台湾北西部・新竹市の新竹サイエンスパークにはTSMCの本社や工場が立ち並んでいる

台湾北西部に位置する新竹市。人口約40万人の中規模都市に世界有数の半導体産業の集積地、新竹科学工業園区(新竹サイエンスパーク)がある。同園区のほぼ中心には赤色の線を基調としたビルが立ち並ぶ。世界の半導体受託生産で約半分のシェアを握る台湾積体電路製造(TSMC)の本社や技術開発研究所だ。

回路線幅の微細化が性能向上につながる半導体製造技術で同社は世界最先端を突き進んでいる。現在、世界の最先端は米アップルのアイフォーンの最新機種にも使われている7ナノ(10億分の1)メートルの半導体だが、TSMCは来年にも5ナノ品の量産を開始する準備に入っている。台湾南部で建設中の新工場で生産が開始される見込みで、同社は量産に向けた設備投資や開発費を累計約2.5兆円投じたとみられる。さらに世界で唯一3ナノ品の開発も具体化させている。2019年末にも新竹で新工場の建設を始め、22年の量産開始を目指している。

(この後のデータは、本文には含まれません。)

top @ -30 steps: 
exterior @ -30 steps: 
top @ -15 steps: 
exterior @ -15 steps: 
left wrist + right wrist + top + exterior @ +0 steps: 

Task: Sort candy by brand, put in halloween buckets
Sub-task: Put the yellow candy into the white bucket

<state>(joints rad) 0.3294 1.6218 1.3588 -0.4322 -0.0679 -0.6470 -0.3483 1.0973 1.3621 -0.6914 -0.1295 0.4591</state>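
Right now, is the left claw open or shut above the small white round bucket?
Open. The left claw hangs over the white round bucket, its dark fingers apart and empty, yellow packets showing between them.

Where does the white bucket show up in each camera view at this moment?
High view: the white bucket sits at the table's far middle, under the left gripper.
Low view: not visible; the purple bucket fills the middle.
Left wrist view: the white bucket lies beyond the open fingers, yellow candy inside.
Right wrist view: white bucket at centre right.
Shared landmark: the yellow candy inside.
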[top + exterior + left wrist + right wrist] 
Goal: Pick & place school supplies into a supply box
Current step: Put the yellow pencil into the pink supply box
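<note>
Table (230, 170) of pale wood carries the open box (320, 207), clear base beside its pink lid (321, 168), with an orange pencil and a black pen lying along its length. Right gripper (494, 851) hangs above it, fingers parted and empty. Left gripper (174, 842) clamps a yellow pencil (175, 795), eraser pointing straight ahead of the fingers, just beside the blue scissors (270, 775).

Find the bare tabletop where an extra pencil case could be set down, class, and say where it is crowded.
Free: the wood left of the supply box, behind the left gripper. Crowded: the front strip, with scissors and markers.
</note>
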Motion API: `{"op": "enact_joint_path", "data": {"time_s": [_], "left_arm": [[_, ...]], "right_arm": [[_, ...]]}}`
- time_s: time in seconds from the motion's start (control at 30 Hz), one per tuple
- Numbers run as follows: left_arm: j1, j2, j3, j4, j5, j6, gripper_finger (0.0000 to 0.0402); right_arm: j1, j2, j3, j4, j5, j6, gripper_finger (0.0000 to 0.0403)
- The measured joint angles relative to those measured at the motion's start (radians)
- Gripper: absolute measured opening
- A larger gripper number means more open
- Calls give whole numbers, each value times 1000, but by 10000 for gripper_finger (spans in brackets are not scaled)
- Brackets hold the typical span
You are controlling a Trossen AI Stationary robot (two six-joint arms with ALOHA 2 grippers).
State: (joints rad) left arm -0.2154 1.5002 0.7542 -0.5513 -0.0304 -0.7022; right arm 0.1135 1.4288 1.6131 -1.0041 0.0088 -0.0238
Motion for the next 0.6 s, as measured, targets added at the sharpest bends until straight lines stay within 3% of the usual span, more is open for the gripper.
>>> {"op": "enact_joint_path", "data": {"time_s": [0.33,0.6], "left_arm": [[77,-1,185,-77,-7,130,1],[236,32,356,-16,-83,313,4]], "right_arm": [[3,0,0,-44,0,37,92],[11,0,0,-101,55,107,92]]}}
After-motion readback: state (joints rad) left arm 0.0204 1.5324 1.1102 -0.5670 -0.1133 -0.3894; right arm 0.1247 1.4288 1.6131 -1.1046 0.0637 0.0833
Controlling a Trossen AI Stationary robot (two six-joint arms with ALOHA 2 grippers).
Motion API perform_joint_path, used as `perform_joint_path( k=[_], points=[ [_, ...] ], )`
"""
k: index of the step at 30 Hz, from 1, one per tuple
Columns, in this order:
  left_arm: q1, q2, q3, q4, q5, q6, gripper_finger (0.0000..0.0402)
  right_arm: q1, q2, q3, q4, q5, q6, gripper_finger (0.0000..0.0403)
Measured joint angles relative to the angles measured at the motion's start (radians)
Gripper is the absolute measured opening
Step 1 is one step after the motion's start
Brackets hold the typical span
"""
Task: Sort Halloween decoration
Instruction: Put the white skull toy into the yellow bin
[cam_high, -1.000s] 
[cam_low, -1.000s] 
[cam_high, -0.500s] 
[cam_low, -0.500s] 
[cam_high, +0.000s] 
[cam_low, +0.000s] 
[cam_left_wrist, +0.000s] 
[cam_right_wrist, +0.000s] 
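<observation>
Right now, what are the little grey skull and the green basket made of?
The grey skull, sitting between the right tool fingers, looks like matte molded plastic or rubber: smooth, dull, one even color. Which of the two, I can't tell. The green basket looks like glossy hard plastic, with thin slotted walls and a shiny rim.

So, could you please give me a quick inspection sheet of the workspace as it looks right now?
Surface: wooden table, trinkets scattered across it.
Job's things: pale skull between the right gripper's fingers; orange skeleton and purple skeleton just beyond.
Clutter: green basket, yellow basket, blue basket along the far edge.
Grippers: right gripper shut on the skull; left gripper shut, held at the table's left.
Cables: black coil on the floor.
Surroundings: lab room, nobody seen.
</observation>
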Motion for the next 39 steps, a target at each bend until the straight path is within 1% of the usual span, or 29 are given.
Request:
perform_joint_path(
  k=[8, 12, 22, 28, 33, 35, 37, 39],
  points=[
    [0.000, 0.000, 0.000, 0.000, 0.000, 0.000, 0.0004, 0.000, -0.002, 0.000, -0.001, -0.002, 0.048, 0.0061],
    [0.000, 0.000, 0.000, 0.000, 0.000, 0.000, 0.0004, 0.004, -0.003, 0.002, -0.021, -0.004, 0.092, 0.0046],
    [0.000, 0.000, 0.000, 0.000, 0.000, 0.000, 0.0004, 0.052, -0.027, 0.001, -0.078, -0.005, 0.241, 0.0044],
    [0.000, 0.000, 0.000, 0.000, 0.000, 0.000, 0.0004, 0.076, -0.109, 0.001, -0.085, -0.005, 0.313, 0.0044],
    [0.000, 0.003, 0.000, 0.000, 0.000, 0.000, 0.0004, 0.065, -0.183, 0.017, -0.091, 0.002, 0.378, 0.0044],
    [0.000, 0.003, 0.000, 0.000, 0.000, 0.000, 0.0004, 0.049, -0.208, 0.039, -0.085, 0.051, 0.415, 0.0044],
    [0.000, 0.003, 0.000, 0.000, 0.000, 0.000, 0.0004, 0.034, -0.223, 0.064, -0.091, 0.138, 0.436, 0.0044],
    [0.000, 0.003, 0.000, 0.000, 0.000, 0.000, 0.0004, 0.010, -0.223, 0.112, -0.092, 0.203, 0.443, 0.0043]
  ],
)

本社に併設されているTSMCイノベーションミュージアム(台積創新館)では中国の通信機器大手ファーウェイの半導体設計子会社ハイシリコンや台湾の半導体大手メディアテックなど世界に名だたる半導体企業からのビデオメッセージが流されていた。いずれもTSMCの主要顧客。「TSMCはよきパートナー」「すばらしい技術を持っている」など賛辞が詰まったメッセージを来館者に公開するところに世界の半導体産業をリードする自負が垣間見える。

サムスンの猛追始まる

ただ7月上旬に、TSMCが王者である半導体受託生産業界の構図を揺るがしかねない情報が出た。GPU(画像処理装置)やAI(人工知能)関連の半導体開発で世界をリードする米NVIDIA(エヌビディア)が韓国サムスン電子の受託生産部門に7ナノ品の製造を発注したと韓国メディアが報じたのだ。エヌビディアはTSMCにとって主要顧客上位10社の1つだ。報道を受け、TSMCの株価は台湾証券取引所と米ニューヨーク証券取引所でそれぞれ約4%下落した。

エヌビディアとしてはTSMCからサムスンに生産委託先を変更したわけではなく、両社に発注してそれぞれと取引を行うと決めたにすぎない。それでも業界内で大きな話題となったのは「サムスンが半導体受託生産に本腰を入れて、TSMCを猛追する姿勢を示した」(台湾現地の業界アナリスト)とみられたからだ。